◆ Assignment:
Read through the listing below and return only the lines containing "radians".
[Data]
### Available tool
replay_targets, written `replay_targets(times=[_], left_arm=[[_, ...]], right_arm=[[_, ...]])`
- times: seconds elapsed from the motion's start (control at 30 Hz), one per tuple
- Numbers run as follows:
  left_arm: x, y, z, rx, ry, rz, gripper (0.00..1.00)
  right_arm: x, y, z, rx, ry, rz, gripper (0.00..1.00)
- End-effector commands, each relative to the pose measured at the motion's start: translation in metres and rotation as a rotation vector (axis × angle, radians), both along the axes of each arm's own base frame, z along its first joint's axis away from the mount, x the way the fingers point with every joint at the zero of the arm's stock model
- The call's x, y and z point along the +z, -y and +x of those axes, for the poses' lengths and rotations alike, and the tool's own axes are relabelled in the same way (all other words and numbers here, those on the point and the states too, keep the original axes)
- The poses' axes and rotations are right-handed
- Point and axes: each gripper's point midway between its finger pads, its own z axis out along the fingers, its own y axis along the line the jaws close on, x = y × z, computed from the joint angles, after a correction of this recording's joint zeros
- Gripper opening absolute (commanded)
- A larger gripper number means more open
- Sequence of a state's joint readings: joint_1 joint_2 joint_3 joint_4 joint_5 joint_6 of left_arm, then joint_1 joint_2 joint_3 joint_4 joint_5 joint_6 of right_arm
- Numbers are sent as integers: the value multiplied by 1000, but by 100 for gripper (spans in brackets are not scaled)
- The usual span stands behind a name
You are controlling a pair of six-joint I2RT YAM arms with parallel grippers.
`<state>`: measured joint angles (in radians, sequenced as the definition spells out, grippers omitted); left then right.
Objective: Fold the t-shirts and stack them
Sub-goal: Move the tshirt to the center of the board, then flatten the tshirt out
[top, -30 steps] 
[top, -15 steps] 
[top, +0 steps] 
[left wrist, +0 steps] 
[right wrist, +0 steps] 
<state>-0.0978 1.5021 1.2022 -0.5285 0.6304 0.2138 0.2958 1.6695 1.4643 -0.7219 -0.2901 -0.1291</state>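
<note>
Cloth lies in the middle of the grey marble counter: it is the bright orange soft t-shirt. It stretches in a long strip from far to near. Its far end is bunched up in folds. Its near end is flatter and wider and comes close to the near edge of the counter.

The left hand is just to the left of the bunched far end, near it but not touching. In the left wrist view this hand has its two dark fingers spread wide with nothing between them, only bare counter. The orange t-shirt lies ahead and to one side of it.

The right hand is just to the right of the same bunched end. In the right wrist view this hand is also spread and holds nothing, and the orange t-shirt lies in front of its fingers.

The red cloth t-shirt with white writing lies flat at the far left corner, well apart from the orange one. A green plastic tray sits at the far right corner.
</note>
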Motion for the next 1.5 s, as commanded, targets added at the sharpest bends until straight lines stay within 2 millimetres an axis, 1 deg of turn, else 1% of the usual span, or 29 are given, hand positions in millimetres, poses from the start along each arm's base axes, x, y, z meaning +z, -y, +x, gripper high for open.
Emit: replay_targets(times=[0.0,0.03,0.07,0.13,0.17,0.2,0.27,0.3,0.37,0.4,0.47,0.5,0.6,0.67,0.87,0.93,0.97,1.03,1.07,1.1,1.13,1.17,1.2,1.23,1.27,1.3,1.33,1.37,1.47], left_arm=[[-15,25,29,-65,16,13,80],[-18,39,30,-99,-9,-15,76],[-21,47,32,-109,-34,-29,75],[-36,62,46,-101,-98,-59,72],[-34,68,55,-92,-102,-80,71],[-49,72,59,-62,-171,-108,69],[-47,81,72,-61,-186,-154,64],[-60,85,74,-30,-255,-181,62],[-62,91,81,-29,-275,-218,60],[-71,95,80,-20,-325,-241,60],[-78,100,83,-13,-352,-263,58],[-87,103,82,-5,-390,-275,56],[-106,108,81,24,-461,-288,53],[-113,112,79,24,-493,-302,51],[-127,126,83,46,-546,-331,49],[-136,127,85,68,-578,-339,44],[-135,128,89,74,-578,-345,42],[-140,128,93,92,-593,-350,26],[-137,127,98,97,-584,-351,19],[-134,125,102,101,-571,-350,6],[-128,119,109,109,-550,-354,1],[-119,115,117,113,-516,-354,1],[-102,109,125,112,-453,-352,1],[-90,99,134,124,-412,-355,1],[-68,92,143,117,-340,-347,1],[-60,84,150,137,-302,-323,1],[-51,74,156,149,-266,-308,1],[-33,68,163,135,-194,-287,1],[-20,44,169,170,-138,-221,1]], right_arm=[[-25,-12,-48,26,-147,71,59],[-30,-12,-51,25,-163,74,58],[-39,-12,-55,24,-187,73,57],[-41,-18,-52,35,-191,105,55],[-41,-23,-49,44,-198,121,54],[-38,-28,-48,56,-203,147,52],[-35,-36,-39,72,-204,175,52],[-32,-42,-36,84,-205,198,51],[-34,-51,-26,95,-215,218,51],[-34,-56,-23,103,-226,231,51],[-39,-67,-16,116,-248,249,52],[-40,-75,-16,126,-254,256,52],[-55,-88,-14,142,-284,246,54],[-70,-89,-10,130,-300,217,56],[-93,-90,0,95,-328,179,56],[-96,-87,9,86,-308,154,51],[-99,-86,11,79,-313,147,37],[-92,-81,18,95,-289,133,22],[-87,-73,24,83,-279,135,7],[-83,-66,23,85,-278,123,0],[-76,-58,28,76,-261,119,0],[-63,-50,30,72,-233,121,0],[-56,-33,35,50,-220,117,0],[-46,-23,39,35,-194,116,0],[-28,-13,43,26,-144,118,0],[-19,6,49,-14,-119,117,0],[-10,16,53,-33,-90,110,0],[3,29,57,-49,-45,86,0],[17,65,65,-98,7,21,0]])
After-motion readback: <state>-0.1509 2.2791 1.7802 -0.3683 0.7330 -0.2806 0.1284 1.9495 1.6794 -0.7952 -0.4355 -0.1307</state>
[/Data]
◆ Your solution:
- End-effector commands, each relative to the pose measured at the motion's start: translation in metres and rotation as a rotation vector (axis × angle, radians), both along the axes of each arm's own base frame, z along its first joint's axis away from the mount, x the way the fingers point with every joint at the zero of the arm's stock model
`<state>`: measured joint angles (in radians, sequenced as the definition spells out, grippers omitted); left then right.

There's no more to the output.